Source material.
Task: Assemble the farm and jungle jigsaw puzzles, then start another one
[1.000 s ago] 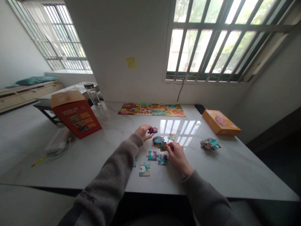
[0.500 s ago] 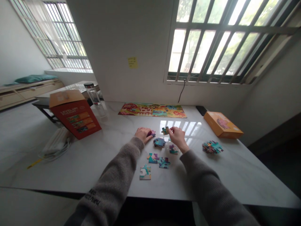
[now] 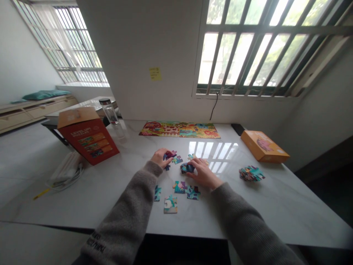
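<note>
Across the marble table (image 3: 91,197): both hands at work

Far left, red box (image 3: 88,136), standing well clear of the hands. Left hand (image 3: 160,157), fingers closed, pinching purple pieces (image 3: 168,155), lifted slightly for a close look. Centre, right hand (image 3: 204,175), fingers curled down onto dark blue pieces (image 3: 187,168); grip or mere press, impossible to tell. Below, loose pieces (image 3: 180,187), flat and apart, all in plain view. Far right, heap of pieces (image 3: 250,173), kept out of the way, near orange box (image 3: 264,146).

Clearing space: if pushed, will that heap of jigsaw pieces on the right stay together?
Probably not: the heap of jigsaw pieces looks loosely piled and would likely slide apart. Thin, light-looking, they may skid on the glossy tabletop.
</note>
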The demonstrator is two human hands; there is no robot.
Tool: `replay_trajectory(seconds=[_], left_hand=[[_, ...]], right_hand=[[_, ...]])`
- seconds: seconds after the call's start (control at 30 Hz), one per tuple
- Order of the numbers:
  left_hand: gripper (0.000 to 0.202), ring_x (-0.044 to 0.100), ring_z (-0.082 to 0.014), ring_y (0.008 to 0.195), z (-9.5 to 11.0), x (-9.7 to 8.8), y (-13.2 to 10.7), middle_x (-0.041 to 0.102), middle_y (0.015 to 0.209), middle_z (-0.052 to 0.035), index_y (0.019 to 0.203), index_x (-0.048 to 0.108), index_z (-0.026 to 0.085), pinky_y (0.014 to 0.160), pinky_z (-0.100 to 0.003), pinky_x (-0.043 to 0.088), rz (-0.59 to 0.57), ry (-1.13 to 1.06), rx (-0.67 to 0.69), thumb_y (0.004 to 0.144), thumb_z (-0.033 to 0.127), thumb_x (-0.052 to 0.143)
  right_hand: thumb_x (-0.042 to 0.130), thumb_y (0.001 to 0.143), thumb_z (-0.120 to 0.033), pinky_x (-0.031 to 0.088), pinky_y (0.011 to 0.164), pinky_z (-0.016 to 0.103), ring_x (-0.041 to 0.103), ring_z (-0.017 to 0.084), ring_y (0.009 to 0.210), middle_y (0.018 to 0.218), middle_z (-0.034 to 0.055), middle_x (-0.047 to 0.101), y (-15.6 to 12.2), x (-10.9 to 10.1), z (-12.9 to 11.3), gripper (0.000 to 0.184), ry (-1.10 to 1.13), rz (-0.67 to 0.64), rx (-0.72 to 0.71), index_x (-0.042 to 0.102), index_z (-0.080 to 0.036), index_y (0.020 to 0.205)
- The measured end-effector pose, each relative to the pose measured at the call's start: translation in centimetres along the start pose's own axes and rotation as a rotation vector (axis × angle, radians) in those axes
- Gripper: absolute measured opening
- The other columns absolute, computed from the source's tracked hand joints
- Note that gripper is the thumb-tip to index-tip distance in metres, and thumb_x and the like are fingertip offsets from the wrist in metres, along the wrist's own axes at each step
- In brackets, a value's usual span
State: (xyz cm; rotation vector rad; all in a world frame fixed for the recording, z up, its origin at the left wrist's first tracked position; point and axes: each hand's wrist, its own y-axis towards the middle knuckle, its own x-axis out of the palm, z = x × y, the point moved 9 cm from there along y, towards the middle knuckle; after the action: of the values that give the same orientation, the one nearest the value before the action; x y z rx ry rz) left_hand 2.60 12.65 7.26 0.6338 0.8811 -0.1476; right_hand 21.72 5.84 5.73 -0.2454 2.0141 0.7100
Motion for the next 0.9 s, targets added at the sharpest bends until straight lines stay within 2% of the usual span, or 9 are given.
replay_trajectory(seconds=[0.17, 0.3, 0.5, 0.7, 0.9], left_hand=[[0.017, 0.065, -0.0237, 0.095, 0.8, 1.6, -1.1, 0.074, 0.096, -0.0032, 0.088, 0.069, 0.022, 0.091, -0.037, 0.048, -0.178, 0.084, 0.084, 0.073, 0.024, 0.077], [0.02, 0.064, -0.0243, 0.094, 0.6, 2.9, -1.5, 0.073, 0.096, -0.0039, 0.091, 0.07, 0.022, 0.087, -0.036, 0.047, -0.244, 0.163, 0.067, 0.074, 0.026, 0.078], [0.018, 0.062, -0.0257, 0.098, 1.6, 3.3, -1.2, 0.071, 0.101, -0.0061, 0.098, 0.068, 0.021, 0.088, -0.037, 0.045, -0.196, 0.188, 0.024, 0.085, 0.033, 0.071], [0.016, 0.06, -0.0277, 0.106, 1.3, 2.9, 0.4, 0.071, 0.109, -0.0076, 0.101, 0.068, 0.022, 0.092, -0.04, 0.042, -0.076, 0.201, -0.078, 0.087, 0.03, 0.069], [0.013, 0.062, -0.0281, 0.102, -0.1, 2.4, 1.4, 0.074, 0.105, -0.0048, 0.095, 0.07, 0.025, 0.089, -0.04, 0.041, -0.075, 0.19, -0.166, 0.085, 0.033, 0.069]], right_hand=[[0.075, 0.082, -0.022, 0.045, 0.092, 0.039, 0.057, 0.025, 0.103, 0.109, 0.0073, 0.063, 0.1, 0.2, 0.3, 0.028, 0.029, -0.016, 0.062, 0.063, -0.023, 0.108], [0.075, 0.082, -0.024, 0.046, 0.09, 0.039, 0.057, 0.025, 0.101, 0.107, 0.0069, 0.063, 0.2, -0.8, 1.9, 0.034, 0.095, 0.066, 0.086, 0.061, -0.023, 0.113], [0.071, 0.082, -0.027, 0.048, 0.088, 0.039, 0.06, 0.024, 0.095, 0.101, 0.007, 0.063, -0.2, -2.1, 5.4, 0.037, 0.146, 0.189, 0.195, 0.059, -0.02, 0.116], [0.068, 0.082, -0.03, 0.047, 0.09, 0.039, 0.06, 0.024, 0.098, 0.103, 0.0077, 0.063, 0.1, -1.8, 4.5, 0.036, 0.145, 0.186, 0.165, 0.059, -0.021, 0.116], [0.067, 0.082, -0.028, 0.047, 0.09, 0.039, 0.059, 0.024, 0.098, 0.103, 0.0076, 0.063, 0.2, -2.0, 4.3, 0.034, 0.156, 0.184, 0.165, 0.059, -0.021, 0.114]])
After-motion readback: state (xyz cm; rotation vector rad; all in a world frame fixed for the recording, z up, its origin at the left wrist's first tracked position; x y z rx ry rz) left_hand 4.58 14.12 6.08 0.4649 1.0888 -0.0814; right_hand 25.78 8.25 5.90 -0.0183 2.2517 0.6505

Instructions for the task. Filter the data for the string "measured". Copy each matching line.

Task answer.
- The measured end-effector pose, each relative to the pose measured at the call's start: translation in centimetres along the start pose's own axes and rotation as a rotation vector (axis × angle, radians) in those axes
- Gripper: absolute measured opening

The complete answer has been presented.